- _WHAT TO PRODUCE_:
Every line from the start of the entries up to and including the one bearing "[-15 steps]" must be printed verbatim, without the pictures.

- _DATA EXCERPTS_:
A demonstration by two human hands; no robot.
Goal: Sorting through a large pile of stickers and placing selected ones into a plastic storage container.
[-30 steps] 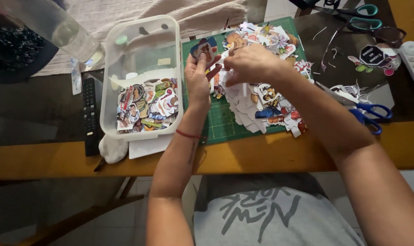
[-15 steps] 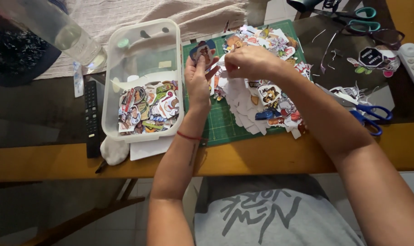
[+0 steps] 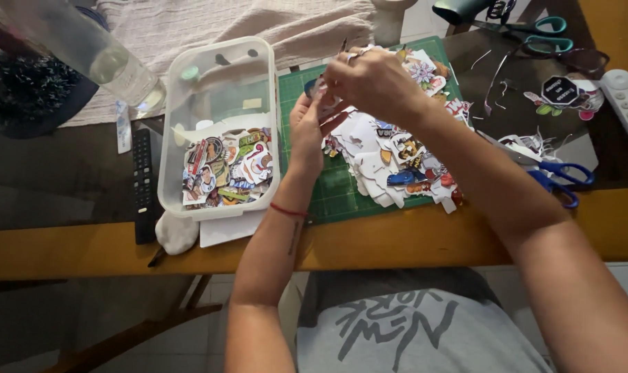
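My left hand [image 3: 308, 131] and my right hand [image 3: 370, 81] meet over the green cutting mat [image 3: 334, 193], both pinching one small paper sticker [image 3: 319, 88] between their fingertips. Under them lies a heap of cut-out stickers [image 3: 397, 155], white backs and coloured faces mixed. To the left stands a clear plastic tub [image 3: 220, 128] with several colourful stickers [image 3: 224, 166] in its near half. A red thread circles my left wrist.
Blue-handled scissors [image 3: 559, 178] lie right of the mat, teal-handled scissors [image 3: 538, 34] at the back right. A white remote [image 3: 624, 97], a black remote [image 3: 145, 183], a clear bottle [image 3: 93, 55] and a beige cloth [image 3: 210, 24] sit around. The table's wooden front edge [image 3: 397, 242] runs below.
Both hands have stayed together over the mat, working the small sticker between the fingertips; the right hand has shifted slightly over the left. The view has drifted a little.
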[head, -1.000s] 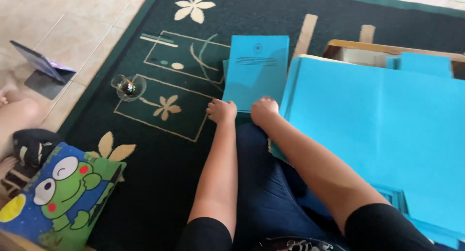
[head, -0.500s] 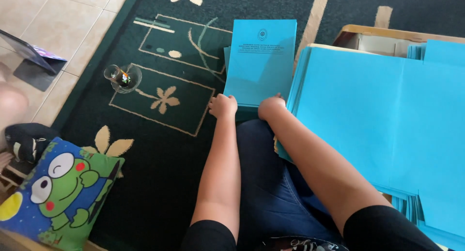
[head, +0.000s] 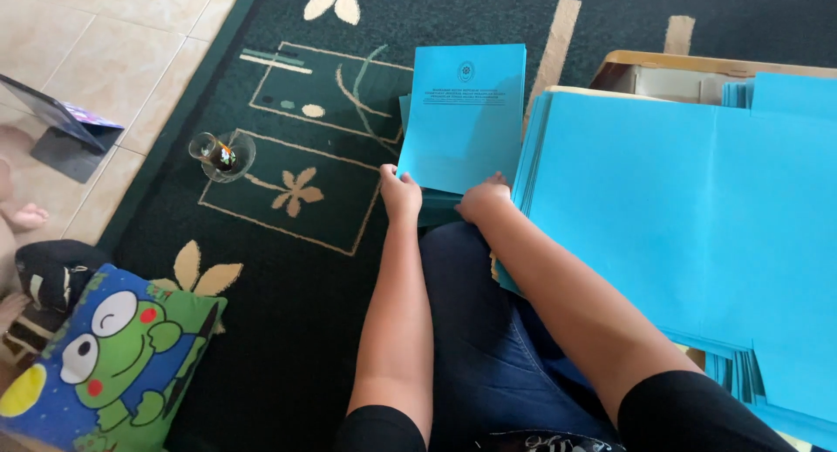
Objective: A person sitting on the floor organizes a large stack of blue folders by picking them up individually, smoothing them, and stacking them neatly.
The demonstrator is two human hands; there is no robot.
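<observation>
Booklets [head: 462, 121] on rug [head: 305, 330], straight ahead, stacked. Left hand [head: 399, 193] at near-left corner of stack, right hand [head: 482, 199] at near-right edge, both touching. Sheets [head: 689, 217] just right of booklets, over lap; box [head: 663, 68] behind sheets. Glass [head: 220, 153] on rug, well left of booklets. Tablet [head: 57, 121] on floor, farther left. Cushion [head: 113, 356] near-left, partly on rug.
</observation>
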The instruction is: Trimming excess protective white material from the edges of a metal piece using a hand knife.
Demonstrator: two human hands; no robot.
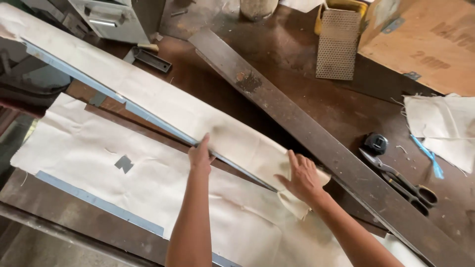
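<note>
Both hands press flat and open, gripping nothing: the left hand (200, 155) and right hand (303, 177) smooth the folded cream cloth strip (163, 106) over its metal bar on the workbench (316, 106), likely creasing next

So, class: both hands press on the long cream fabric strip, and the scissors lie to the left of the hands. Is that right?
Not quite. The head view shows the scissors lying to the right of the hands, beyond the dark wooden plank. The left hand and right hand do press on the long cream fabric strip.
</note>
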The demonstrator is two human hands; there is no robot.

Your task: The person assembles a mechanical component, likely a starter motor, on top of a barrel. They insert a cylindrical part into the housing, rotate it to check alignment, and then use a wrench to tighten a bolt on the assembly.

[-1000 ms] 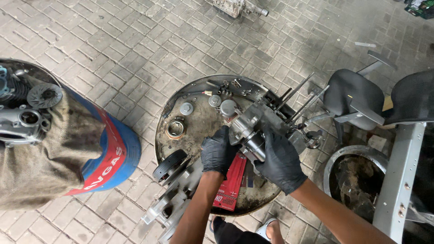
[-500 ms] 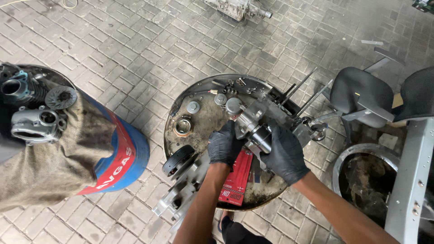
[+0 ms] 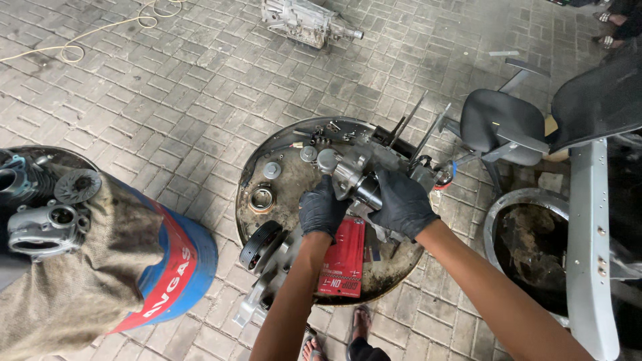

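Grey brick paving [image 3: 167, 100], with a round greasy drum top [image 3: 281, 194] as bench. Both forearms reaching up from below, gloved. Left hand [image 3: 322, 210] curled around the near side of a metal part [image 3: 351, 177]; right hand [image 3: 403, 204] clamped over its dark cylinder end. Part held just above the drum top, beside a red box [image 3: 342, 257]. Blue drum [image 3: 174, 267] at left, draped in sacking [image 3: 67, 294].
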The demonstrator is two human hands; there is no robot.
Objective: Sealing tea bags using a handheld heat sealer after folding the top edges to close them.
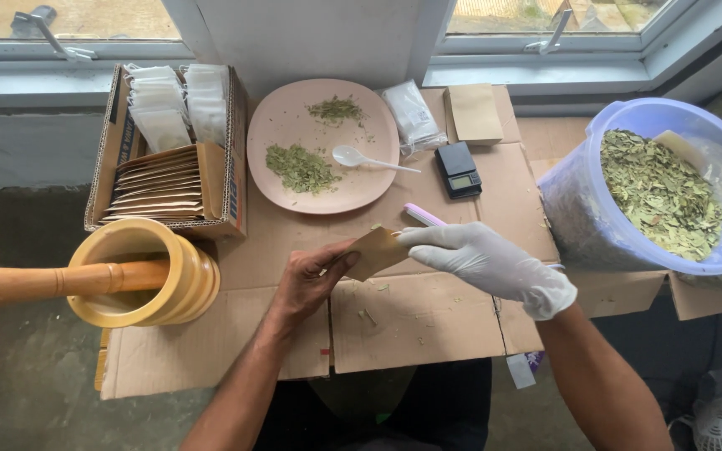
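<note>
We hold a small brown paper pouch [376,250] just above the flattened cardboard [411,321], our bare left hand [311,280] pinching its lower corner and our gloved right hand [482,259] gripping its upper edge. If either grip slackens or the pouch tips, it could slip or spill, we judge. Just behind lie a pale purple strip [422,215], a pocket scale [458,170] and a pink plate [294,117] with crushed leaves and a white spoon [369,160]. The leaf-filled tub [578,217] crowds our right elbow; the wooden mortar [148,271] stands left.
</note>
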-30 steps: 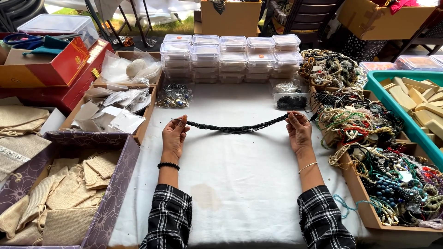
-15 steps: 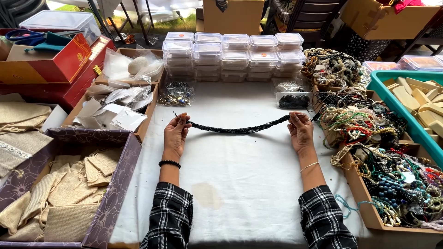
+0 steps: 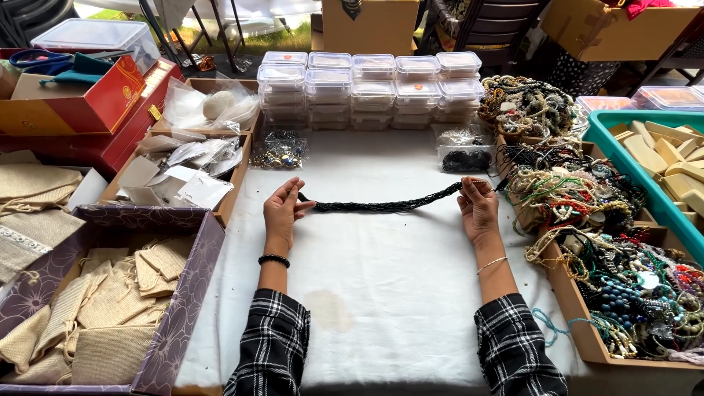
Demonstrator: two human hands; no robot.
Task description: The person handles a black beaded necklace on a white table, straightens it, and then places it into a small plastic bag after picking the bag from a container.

- _RESPONSE AREA_:
A demonstration by two human hands; no robot.
Goal: Sorting through a large pile of stickers and placing selected ones into a plastic storage container.
[-30 steps] 
[-15 steps] 

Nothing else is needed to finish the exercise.